*Brief*. Count how many lines in the following data hold the word "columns". Your answer is the number and nothing else.

*Source material*.
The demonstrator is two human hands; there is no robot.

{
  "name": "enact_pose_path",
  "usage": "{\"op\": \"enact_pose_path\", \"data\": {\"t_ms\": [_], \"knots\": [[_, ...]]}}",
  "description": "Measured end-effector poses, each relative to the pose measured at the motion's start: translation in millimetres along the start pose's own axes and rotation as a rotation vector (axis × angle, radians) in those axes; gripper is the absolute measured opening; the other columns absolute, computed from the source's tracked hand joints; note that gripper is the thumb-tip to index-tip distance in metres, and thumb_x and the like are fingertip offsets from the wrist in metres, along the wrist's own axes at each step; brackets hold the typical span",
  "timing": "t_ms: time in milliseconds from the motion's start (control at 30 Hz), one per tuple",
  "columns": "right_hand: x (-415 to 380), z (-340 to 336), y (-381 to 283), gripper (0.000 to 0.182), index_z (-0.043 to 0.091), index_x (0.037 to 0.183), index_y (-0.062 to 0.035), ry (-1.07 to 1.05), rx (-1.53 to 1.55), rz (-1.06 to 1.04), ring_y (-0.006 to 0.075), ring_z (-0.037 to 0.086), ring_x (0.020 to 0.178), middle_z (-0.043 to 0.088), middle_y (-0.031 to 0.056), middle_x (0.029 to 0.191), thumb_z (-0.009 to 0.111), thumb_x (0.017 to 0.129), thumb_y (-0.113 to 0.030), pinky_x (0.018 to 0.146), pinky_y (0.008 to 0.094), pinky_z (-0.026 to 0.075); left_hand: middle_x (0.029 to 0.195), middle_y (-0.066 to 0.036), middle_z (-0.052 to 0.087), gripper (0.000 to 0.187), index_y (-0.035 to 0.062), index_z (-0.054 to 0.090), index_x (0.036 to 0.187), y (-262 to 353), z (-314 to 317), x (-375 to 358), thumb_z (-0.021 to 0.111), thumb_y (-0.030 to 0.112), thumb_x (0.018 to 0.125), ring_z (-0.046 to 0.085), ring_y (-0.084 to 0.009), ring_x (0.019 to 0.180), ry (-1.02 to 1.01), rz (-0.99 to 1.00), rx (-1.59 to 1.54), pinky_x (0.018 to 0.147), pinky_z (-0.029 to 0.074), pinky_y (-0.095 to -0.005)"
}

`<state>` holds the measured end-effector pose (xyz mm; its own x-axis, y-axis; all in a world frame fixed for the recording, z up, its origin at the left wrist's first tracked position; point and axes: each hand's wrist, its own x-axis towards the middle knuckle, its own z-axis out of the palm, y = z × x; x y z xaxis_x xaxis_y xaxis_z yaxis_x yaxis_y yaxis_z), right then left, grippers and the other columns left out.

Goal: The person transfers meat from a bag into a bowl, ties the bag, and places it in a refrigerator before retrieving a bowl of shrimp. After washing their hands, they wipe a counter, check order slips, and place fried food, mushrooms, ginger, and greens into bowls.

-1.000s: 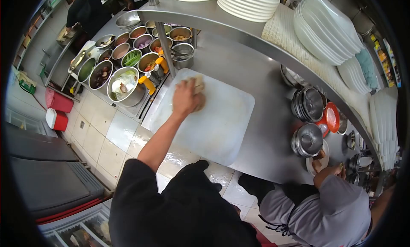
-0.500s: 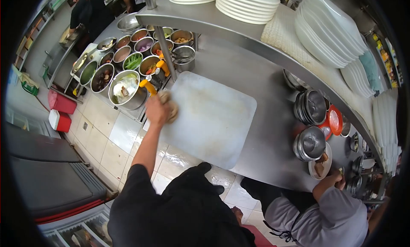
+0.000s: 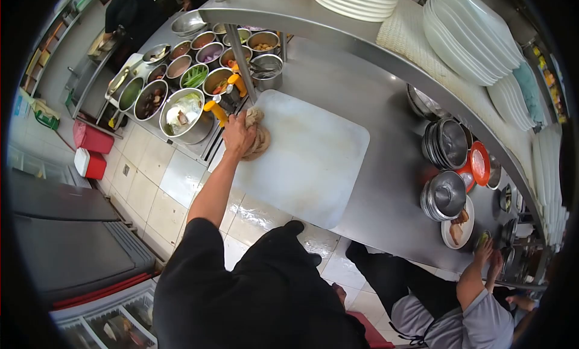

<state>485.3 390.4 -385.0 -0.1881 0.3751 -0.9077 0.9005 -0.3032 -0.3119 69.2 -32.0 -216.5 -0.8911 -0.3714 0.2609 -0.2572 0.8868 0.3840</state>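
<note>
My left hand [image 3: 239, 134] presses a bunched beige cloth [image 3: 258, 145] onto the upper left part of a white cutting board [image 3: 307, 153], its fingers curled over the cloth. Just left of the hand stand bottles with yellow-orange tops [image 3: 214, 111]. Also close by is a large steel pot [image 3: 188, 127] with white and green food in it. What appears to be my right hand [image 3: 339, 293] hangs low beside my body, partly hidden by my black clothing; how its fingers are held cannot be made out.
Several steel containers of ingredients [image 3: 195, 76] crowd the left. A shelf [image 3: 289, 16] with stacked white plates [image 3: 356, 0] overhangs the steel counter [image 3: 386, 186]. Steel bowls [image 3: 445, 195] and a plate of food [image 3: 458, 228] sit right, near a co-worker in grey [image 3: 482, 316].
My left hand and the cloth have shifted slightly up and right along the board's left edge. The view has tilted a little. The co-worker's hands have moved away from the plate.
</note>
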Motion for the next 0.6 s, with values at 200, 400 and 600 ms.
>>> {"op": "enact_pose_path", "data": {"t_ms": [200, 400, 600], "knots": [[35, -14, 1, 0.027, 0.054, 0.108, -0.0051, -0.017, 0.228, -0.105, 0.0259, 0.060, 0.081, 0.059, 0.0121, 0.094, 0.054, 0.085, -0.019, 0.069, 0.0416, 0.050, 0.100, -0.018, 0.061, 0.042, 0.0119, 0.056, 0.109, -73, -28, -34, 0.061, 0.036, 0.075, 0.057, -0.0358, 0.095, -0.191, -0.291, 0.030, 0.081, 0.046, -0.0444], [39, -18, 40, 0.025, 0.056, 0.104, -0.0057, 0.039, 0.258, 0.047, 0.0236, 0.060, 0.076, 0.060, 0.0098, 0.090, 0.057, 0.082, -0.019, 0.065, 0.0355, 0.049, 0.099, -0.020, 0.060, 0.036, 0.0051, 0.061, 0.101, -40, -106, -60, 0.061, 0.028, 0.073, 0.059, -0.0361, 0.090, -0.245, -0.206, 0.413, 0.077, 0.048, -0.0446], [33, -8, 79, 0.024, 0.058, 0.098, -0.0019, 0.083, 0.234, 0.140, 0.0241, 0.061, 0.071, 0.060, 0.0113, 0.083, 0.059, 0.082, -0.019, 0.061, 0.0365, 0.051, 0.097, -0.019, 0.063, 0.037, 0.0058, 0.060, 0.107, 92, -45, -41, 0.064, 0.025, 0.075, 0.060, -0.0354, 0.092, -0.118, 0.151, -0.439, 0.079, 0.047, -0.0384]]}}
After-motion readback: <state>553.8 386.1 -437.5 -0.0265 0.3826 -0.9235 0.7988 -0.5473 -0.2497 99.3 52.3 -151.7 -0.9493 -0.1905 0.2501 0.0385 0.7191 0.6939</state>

*Answer to this exercise*. 3